My daughter’s in an honest to goodness 100% full-time Shakespeare class now.  It’s been a long time coming.  They’re starting right out with Taming of the Shrew, and already she’s lost.

“I have to annotate the Induction,” she tells me.

I’d completely forgotten about the Induction.  In all the times I’ve told them the story, I don’t think I’d ever mentioned it.

“Oh yeah,” I reply.  “So there’s this dude, Christopher Sly, who is the drunk at the local bar.  It starts out with him arguing with the hostess about breaking some glasses, then he promptly passes out. A lord comes back from the hunt, sees him sleeping in the street, and says, ‘Hey, you know what would be fun? Let’s take him home and dress him in my clothes and tell him he’s actually the lord of the house.’ Have you ever heard the term gaslighting?  They totally gaslight him.  Anyway, he’s not really buying it, until they tell him he’s married, so his first reaction is to say Great! Wife? Let’s go to bed!”

“Oh, charming.”

“Exactly.  They talk him out of it, though.
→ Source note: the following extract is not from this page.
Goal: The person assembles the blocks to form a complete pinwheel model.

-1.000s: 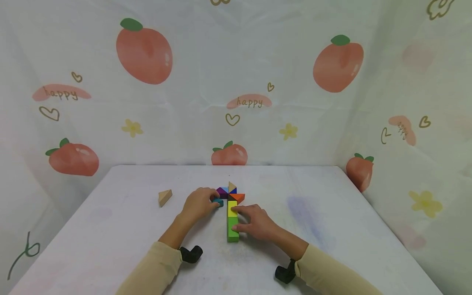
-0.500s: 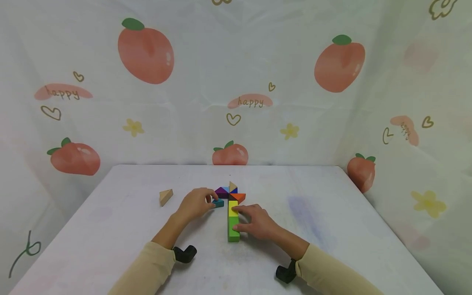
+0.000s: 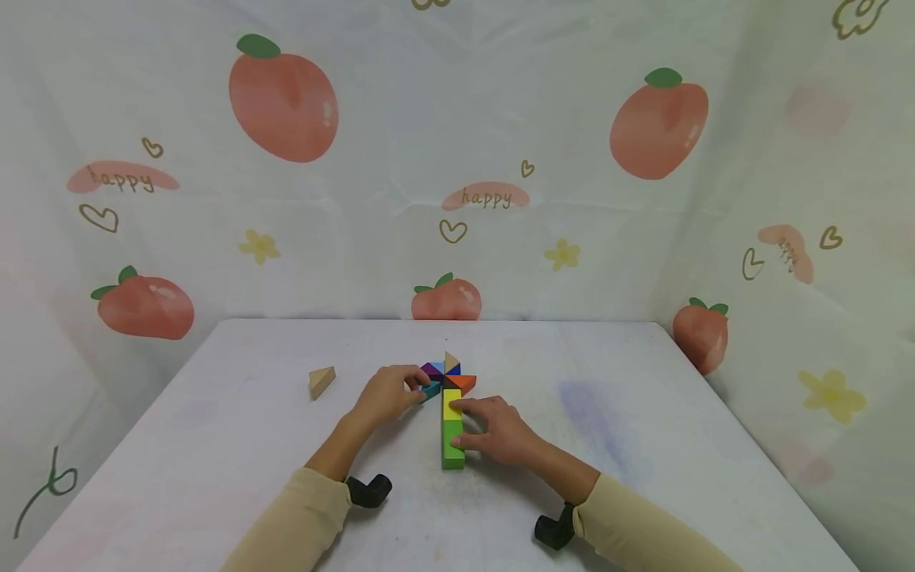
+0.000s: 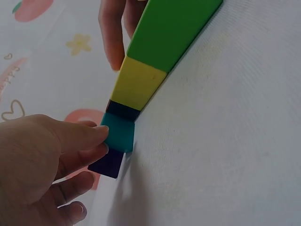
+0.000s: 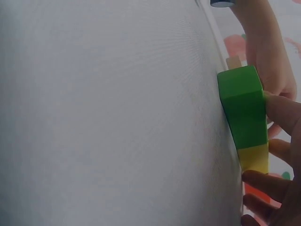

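Observation:
My left hand (image 3: pixel 389 395) pinches a teal triangular block (image 3: pixel 432 390) between thumb and index finger, beside a ring of small triangular blocks. In the left wrist view the teal block (image 4: pixel 120 134) sits between dark blocks, close to the yellow block (image 4: pixel 138 84). My right hand (image 3: pixel 500 430) rests its index finger on the yellow block (image 3: pixel 450 396) and its thumb on the green block (image 3: pixel 453 457), fingers spread. Those two blocks lie end to end in a line. Around the ring are a purple block (image 3: pixel 430 371), an orange block (image 3: pixel 463 383) and a wooden triangle (image 3: pixel 450 364).
A loose plain wooden triangular block (image 3: pixel 322 383) lies on the white table (image 3: pixel 214 445), left of my left hand. Behind the table hangs a white cloth (image 3: pixel 379 199) printed with fruit. Black wrist cameras (image 3: pixel 369 492) jut inward from the sleeves.
My left hand first drew back slightly left, then came right again; the teal block has turned and now sits angled nearer the ring. The right hand has stayed on the yellow and green blocks.

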`<state>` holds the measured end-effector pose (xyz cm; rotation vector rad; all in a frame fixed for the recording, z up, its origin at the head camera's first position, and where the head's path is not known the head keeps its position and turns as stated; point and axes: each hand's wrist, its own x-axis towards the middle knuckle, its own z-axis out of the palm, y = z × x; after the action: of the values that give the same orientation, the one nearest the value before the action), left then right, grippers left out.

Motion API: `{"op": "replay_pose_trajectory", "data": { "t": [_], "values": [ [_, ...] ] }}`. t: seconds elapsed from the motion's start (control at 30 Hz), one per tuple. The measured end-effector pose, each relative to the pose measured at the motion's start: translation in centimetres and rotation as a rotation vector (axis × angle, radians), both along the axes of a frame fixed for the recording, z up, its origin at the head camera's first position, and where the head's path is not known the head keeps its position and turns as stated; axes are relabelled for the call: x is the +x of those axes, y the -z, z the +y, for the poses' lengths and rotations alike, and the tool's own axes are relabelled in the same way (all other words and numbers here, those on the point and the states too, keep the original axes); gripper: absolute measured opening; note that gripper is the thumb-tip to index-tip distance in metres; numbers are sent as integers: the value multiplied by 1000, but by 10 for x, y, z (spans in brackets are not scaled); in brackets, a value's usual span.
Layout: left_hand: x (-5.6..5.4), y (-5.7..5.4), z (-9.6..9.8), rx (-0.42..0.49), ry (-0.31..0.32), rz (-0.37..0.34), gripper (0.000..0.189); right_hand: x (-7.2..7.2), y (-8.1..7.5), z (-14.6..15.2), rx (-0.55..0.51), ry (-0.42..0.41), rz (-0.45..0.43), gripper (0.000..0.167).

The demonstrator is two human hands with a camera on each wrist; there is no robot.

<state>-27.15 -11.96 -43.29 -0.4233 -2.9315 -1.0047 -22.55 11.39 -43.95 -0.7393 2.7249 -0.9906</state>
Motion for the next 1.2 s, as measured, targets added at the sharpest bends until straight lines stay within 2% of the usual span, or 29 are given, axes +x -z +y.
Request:
{"op": "replay_pose_trajectory", "data": {
  "t": [0.5, 0.8, 1.2],
  "values": [
    [-6, 4, 8, 6, -37, 21, 15, 1, -1, 0, 5, 9, -9, 61],
    [-8, 8, 9, 22, -42, 55, 16, 1, -1, -1, 6, 16, -9, 62],
    [-8, 8, 9, 43, -36, 63, 15, 1, 0, 0, 7, 12, -8, 62]
  ]
}}
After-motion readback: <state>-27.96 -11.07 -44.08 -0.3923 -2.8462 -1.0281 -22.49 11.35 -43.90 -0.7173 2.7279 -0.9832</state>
Meanwhile, there are these roving players who run into the original lord and ask if he wants to see a show, so he sends them over to his house to put a show on for Christopher Sly.  That show is Taming of the Shrew.  And, then, basically, Christopher Sly is never heard from again.  Well, he comes back briefly after the first scene or something, but that’s about it. You’re probably going to get tested on why he wrote it, and that’s a good question. There’s a variety of theories.  He didn’t write like that for any other play.”

“Yeah, well,” she says, flipping through her copy, “I didn’t get any of that from this.” Reading, “I’ll feeze you in faith? A pair of stocks you rogue?” She pronounces it “rouge,” like makeup. “How am I supposed to get from that that he’s arguing with the lady at the bar?”

Slowly but surely she works her way through the induction, which she first thinks goes 20 pages until I insist that she read it again and she realizes that every other page is vocabulary, so it’s only 10 pages of content.

So today at dinner she fills me in on how well she fared on that assignment.

“So it turns out,” she says, “that while I was out of class one day last week, she gave out this packet that was an introduction to the play. We were supposed to annotate THAT!”